New Persia’s next phenomenon was less agreeable. Apparently the quickest ladder to promotion in the New Persian Police Force is up steps of official ledgers filled from cover to cover; and every village we passed had its uniformed Pooh-Bah, positively aching to write something — anything — about us on the rungs of his ladder. In the one hundred and thirty miles between Kanikin and Kermanshah, where we were to spend our first night, no less than twenty times did I call my father ‘Yusuf’ and my mother ‘Mariam,’ ending up fortissimo with ‘tay, wow, yay, dal, yay,‘ which, when you know it, is the Persian way of spelling ‘Tweedy.’ And then broad grins all round.

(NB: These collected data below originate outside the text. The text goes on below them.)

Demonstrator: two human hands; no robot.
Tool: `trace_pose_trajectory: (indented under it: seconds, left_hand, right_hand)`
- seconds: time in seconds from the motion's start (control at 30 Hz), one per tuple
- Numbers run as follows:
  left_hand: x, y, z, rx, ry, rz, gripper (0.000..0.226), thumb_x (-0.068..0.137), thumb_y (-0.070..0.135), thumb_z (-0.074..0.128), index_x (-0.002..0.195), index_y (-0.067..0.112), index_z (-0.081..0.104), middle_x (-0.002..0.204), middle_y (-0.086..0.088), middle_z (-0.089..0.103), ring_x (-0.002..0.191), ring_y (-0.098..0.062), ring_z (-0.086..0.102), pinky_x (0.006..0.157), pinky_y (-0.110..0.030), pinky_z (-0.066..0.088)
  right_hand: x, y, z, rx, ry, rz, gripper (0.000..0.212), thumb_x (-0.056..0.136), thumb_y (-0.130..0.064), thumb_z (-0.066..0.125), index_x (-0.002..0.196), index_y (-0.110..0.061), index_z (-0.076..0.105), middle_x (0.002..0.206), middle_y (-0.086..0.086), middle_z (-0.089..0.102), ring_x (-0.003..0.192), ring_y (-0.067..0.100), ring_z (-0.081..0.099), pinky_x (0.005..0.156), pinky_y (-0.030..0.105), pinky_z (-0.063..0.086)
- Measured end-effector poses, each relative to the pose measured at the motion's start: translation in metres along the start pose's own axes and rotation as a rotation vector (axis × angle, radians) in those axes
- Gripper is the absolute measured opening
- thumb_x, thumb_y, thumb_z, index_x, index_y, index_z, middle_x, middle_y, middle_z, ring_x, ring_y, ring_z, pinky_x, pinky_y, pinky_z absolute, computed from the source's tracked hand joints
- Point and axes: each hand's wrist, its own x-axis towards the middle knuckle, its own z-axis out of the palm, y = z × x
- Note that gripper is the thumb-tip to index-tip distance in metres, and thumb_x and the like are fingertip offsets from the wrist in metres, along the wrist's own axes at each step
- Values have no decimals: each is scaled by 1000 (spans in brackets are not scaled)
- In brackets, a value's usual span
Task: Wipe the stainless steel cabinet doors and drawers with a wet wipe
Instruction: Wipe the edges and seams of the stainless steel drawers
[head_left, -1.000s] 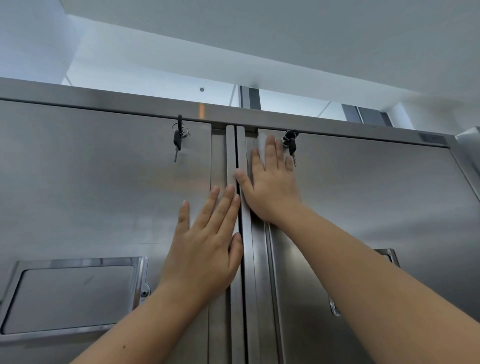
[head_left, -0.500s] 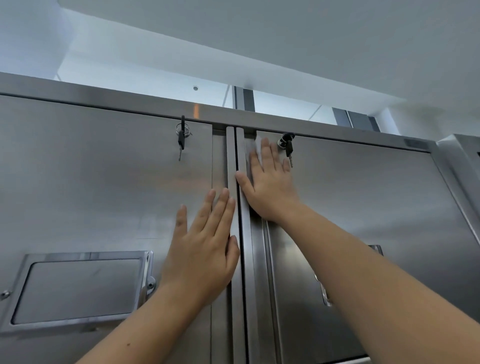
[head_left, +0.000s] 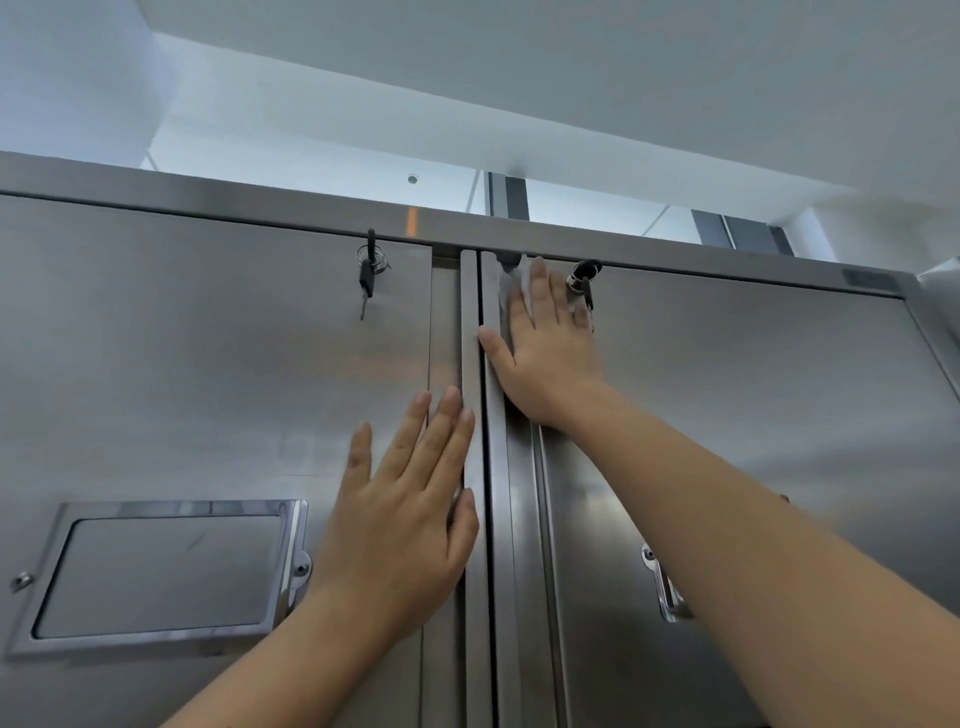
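Two stainless steel doors filled the view: the left door (head_left: 208, 364) and the right door (head_left: 753, 415), meeting at a vertical seam under the cabinet's top rail (head_left: 260, 205). The right hand (head_left: 545, 353) reached up along a raised forearm, laid flat with fingers spread against the upper inner corner of the right door, thumb on the door's edge by the seam. It pressed a white wet wipe (head_left: 517, 283) against the metal beneath its palm and fingers, not clenched around it; the wipe's edge showed past the fingertips just under the rail. The left hand (head_left: 410, 514) lay open and flat lower on the left door's inner edge, holding nothing. A framed label holder (head_left: 156, 571) sat on the left door. Keys hung from the left lock (head_left: 368, 270) and the right lock (head_left: 582, 278), the latter just beside the right fingers.
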Motion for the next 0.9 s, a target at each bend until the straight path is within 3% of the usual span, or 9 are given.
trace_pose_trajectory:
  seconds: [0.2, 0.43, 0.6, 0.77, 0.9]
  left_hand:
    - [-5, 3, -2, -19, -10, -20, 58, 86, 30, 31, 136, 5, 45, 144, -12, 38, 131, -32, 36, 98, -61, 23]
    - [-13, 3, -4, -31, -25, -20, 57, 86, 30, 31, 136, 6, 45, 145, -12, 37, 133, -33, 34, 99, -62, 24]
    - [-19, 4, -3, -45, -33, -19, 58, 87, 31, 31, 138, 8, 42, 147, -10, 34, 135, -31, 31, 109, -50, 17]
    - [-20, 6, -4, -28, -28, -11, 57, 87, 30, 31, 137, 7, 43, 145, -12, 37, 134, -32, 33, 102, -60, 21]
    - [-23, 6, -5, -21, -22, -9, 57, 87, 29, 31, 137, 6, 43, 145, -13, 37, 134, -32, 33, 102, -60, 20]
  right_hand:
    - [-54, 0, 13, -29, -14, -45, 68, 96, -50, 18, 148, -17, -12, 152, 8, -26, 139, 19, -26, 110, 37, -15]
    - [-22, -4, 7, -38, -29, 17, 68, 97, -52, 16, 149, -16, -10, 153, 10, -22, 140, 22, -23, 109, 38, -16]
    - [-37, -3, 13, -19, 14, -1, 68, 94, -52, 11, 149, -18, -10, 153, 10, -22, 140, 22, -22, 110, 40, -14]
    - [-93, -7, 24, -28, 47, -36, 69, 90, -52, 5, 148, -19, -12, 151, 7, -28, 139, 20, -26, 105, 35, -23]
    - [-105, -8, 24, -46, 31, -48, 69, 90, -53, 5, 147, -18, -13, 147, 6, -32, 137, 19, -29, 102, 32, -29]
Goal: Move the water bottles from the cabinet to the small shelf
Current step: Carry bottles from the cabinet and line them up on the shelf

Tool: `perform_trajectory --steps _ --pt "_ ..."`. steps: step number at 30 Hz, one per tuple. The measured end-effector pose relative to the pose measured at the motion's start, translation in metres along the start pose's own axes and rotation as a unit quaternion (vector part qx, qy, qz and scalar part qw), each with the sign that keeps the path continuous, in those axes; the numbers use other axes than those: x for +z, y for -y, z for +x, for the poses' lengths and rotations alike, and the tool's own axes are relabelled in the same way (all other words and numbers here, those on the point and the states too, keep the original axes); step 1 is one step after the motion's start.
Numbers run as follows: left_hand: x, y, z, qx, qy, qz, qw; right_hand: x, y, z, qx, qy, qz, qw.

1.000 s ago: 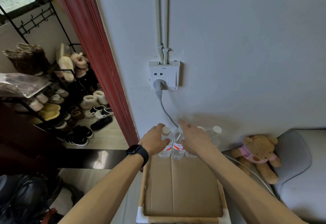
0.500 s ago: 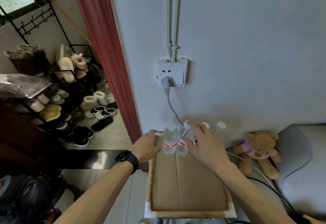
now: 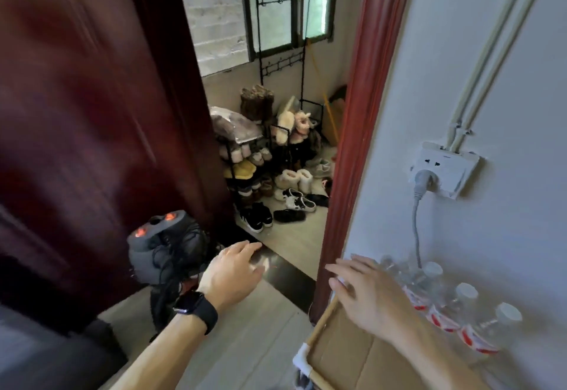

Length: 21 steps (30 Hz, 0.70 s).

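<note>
The bottles [image 3: 441,297] stand in a row on the shelf [image 3: 343,356], against the wall, just right of the right hand [image 3: 365,294]. That hand hovers over the shelf's left edge, fingers spread and holding nothing. The left hand [image 3: 233,276], with a watch [image 3: 196,308] at its wrist, hangs over the floor, well apart from the right hand, fingers straight and empty. A socket [image 3: 441,168] sits on the wall above the bottles; a shoe rack [image 3: 254,168] stands beyond the left hand.

A home, at a doorway: a crowded shoe rack [image 3: 248,174] of slippers and boots, a coat stand [image 3: 280,30] by the window, a wall socket [image 3: 443,168]
</note>
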<state>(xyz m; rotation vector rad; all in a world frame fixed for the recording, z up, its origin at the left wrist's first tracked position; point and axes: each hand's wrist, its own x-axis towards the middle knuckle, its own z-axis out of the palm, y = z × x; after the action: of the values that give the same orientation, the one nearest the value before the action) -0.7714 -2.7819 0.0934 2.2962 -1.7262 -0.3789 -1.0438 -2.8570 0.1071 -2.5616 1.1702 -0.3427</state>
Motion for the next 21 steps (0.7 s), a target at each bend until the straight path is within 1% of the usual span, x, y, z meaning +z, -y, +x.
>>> perform_trajectory --steps 3,5,8,11,16,19,21 --pt "-0.023 0.047 -0.075 -0.109 -0.048 -0.009 0.993 0.008 0.054 0.016 -0.102 0.032 0.016 0.994" --pt "-0.04 0.074 -0.131 -0.17 -0.082 0.008 0.982 0.016 0.104 0.022 -0.167 0.051 0.036 0.984" --pt "-0.066 0.109 -0.22 -0.259 -0.125 0.033 0.957 0.025 0.187 0.02 -0.265 0.061 0.04 0.961" --pt "-0.089 0.137 -0.316 -0.341 -0.165 0.061 0.923 0.031 0.275 0.003 -0.356 0.074 0.045 0.93" --pt "-0.118 0.163 -0.499 -0.459 -0.224 0.08 0.856 0.051 0.418 -0.064 -0.49 0.093 0.065 0.864" --pt "-0.131 0.161 -0.62 -0.521 -0.243 0.109 0.811 0.062 0.505 -0.127 -0.565 0.111 0.073 0.814" --pt "-0.139 0.155 -0.698 -0.563 -0.258 0.128 0.775 0.069 0.561 -0.174 -0.614 0.118 0.076 0.777"
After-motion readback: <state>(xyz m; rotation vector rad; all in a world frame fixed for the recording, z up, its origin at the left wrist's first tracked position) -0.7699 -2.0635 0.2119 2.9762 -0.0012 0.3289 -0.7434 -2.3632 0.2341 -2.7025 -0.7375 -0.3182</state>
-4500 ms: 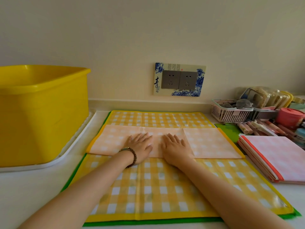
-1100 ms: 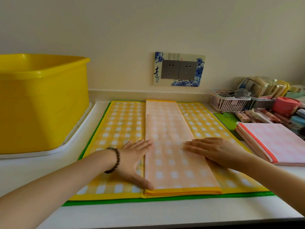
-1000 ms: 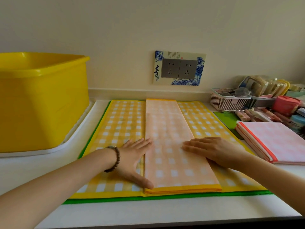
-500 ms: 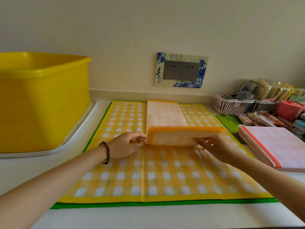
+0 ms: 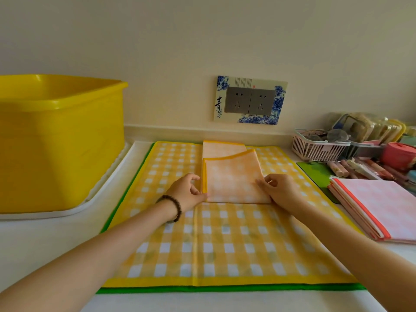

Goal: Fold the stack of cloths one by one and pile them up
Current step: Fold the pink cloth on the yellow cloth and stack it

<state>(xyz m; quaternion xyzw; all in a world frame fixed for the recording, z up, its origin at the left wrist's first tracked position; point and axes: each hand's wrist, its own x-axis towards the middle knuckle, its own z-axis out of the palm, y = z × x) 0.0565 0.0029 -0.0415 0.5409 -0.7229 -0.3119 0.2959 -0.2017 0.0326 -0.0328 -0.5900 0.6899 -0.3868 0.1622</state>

Thirty miles before Kermanshah, we experienced yet another revelation of New Persian methods. When Shah Riza gives military movement orders to small units, he economizes in transport, leaving it to the soldiers themselves to find their way to their new posts; and they calmly commandeer. Midway in a highland village we were commandeered, and, willy-nilly, were forced to embark three young warriors, accoutred like Christmas trees, who had been ordered to Kermanshah. Thanks again to Ella Wheeler Wilcox, the five of us were bosom friends in no time. When we got to our destination, they all accompanied us to the hotel, — which, of course, was called the ‘Bristol,’ — and introduced us to the proprietor as notables whom Persia should be delighted to honor. Awaiting our arrival was a servant of the British Consulate, and, after handing me an invitation to dine that night, he produced a fat turnip watch with which he invited us to synchronize. It was the cook’s watch, for in Kermanshah time is controlled from the kitchen. Thus we arrived at our host ’s house, not when the Persian Chronological Department — if there is such a thing — said it was 8 P.M., but when the cook’s watch said that he was due to serve the soup.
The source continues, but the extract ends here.